Statistical Applications in the "Omic" Sciences (George Michailidis, organizer)


Kerby Shedden (Department of Statistics, University of Michigan)
Analysis of Small Molecule Subcellular Transport from Images

Friday 2:00-2:30, San Rafael

Abstract:

I will describe recent work on analyzing fluorescence-based microscopic images of small molecules in cells. Aims include qualitative assessment of whether a molecule is indeed fluorescent, whether it permeates into cells, and whether it accumulates in specific organelles, compartments, or membranes. A number of practical problems arise due to the low resolution of the images, and to imaging artifacts relating to poor focus, cell motion, background, and other factors. I will describe work on identification of compounds localizing to mitochondria based on textural features in the images. I will also describe how we estimated kinetic rate constants for diffusion across the plasma and mitochondrial membranes based on considering the image data in the context of a mathematical transport model.



Rebeka Jornsten (Department of Statistics, Rutgers University)
Clustering of miRNA and mRNA Expression via Rate-distortion Based Model Selection

Friday 2:30-3:00, San Rafael

Abstract:

We introduce a novel approach to model selection in the analysis of mRNA and miRNA expression data. By reformulating selection in terms of rate-distortion theory, we can simultaneously select genes that are differentially expressed, and identify which conditions are discriminating. This also simplifies the simultaneous selection in model-based clustering by making it entirely parallel across clusters. The goal is to allocate model complexity to each cluster of mRNA/miRNA, such that the trade-off between goodness-of-fit and model complexity is equally balanced between all clusters. In the most simple case, MSE is our distortion measure. Model complexity, or rate, is a function of the number of conditions for which the mRNA and miRNA are differentially expressed and the cluster size. Other rate criteria can also be derived using predictive densities. For each cluster, a rate-distortion curve is traced by computing the MSE for models of different complexity. If we use e.g. L2-boosting these curves are continuous; in subset selection the curves are linear interpolations between subset models. It has long been known that the optimal rate allocation corresponds to operating at points of equal slope on the rate-distortion curves, for all data subsets k. Any other allocation will lead to an increase in overall distortion (Ortega et al, 1998). Fixing an operating slope, we pick the cluster models at this slope of the rate-distortion curves. If no point on the k-th curve satisfies this slope constraint, the null model is automatically selected for cluster k. Several clusters may thus form a joint null-model cluster. Finally, the overall global fit of the mixture model is evaluated using the BIC criterion, performing a line-search over operating slopes.

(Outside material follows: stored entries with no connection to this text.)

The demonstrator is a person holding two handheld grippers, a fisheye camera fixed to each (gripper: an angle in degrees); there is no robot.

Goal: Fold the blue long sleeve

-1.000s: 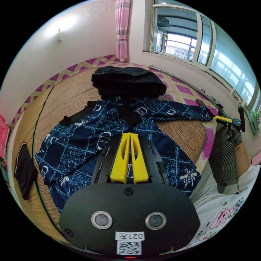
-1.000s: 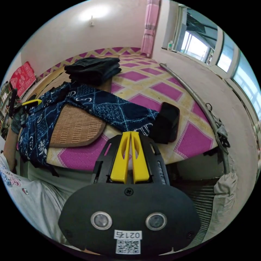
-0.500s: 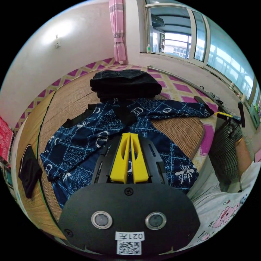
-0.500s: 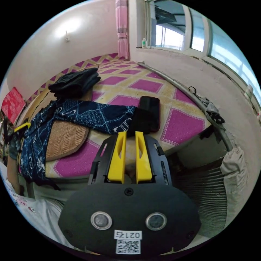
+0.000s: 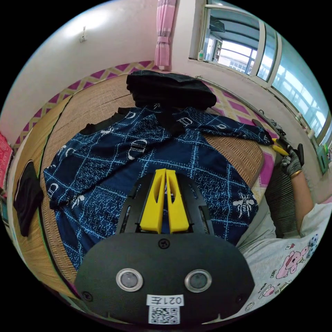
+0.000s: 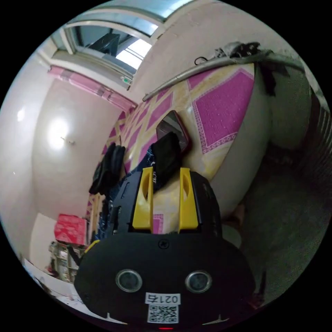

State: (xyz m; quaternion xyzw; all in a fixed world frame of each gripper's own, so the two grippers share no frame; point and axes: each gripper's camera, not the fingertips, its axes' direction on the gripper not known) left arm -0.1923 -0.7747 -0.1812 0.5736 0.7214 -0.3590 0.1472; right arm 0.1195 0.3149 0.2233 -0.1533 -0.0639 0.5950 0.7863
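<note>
The blue patterned long sleeve [image 5: 145,162] lies spread flat on a woven mat [image 5: 93,107] on the bed, with its right sleeve stretched toward the bed's edge. My left gripper [image 5: 165,171] hovers over the shirt's lower middle, jaws shut with nothing between them. In the left gripper view a gloved hand holds the right gripper [image 5: 280,148] at the sleeve's end. In the rolled right gripper view my right gripper [image 6: 166,169] stands open, and the sleeve's black cuff [image 6: 166,155] lies just beyond its fingertips, not pinched.
A stack of folded black clothes [image 5: 171,90] sits beyond the shirt's collar. A dark phone in a red case [image 6: 173,126] lies under the cuff on the pink-patterned sheet [image 6: 221,107]. A black garment [image 5: 26,197] lies at the mat's left. A metal pipe [image 6: 207,65] runs along the wall.
My right gripper went from shut to open, rolled sideways and closed in on the sleeve cuff. The left gripper stayed shut; its view shifted slightly over the shirt.
</note>
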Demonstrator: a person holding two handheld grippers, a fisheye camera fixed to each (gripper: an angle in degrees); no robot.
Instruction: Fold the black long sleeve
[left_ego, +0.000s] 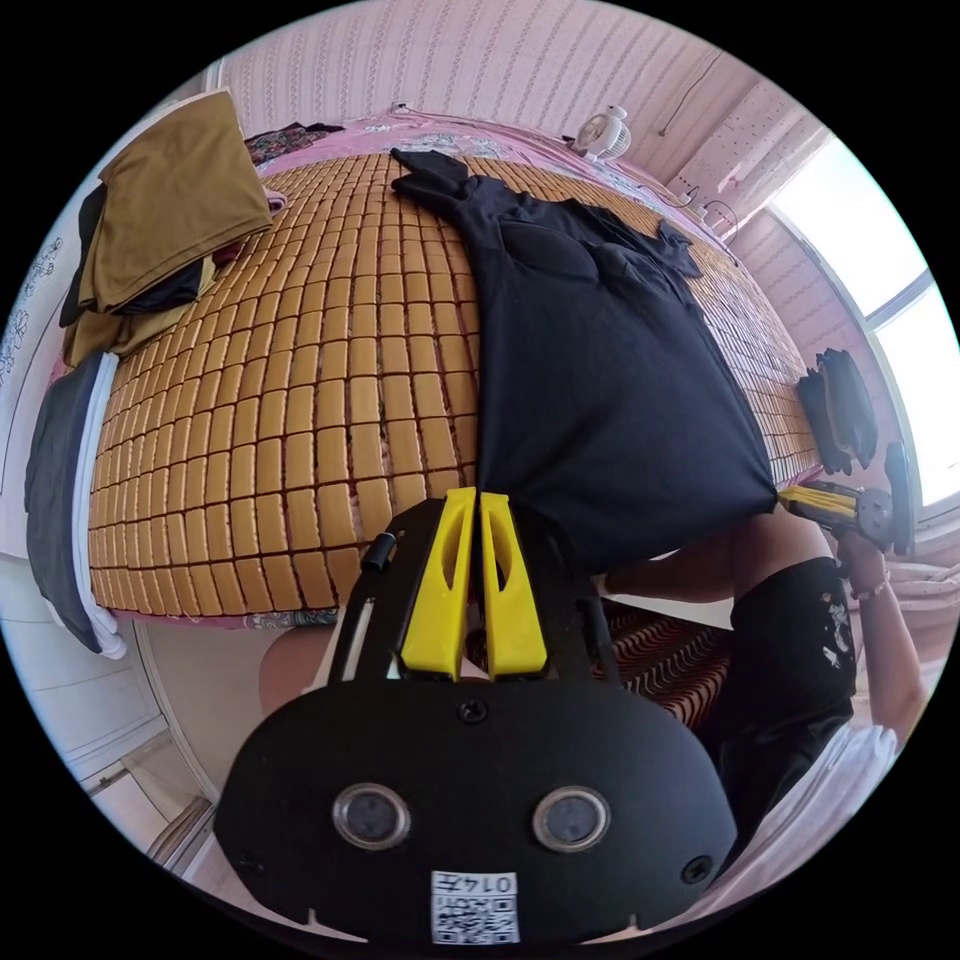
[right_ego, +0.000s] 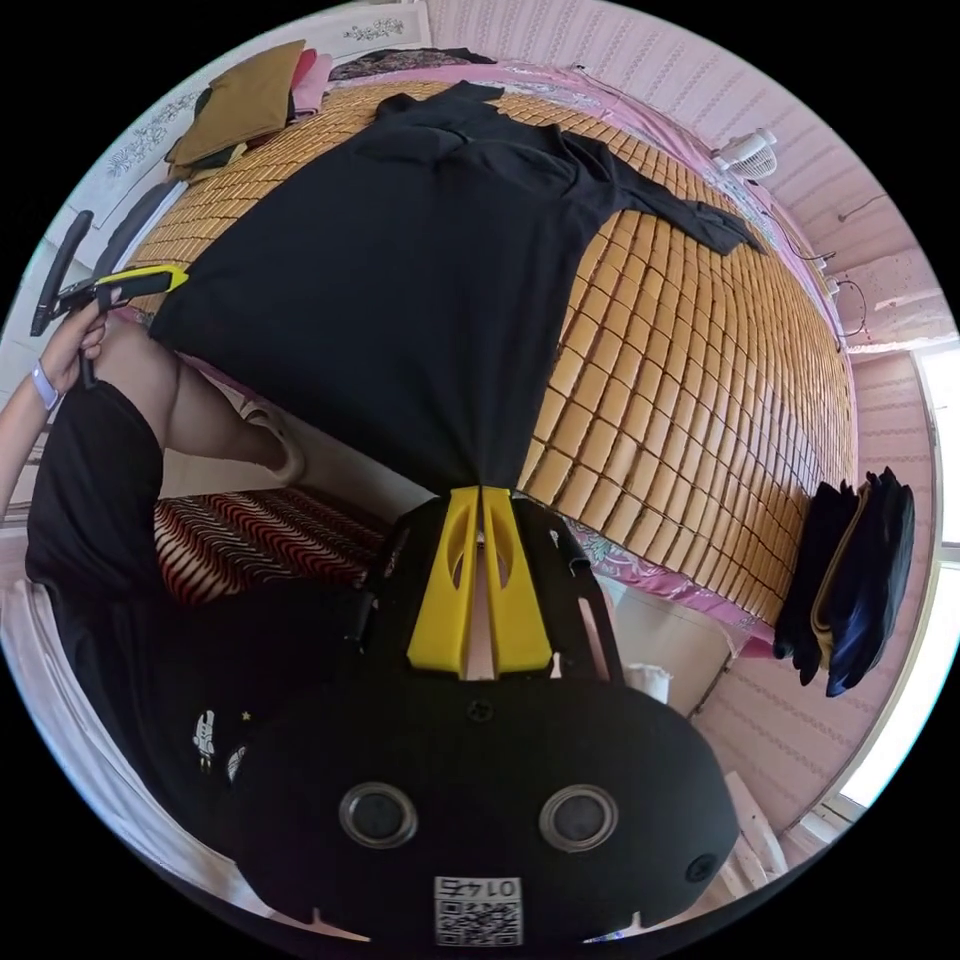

We apply our method to the analysis of developmental miRNA/mRNA expression. Two cell-lines (one experimentally confirmed to be 'pre-programmed' to become neurons, the other to become glia) are observed at 0, 1 and 3 hours after a growth factor is added to the medium. To determine which miRNA-mRNA differ between the cell-lines, and at what time points, we fit a multi-level mixture model to the data; the first level of the hierarchy models the time-course, allowing for a sign-flip to account for negative association between miRNA-mRNA pairs (repressor vs activator); the second level the cell-line/time interactions. A total of 5 clusters are selected, corresponding to diverging, converging, and static cell-line differences. Biological validation of the diverging miRNAs, believed to determine the fate of the cell population, is now underway.


George Michailidis (Department of Statistics, Univesity of Michigan)
Modeling and Analysis of Quantitative Proteomics Data obtained from iTRAQ Experiments

Friday 3:00-3:30, San Rafael

Abstract:

In this talk we discuss the statistical challenges posed by protein expression data obtained from iTRAQ experiments. iTRAQ reagents allow relative quantitation of proteins obtained from four-plex experiments, through isobaric labeling of complex protein mixtures. A random effects model is developed, that takes into consideration the nature of the data and provides a framework for rigorously inferring differential expression of protein expression levels. The methodology is illustrated on a time course data set containing information about the epithelial-mesenchymal transition process and one obtained from cholera experiments.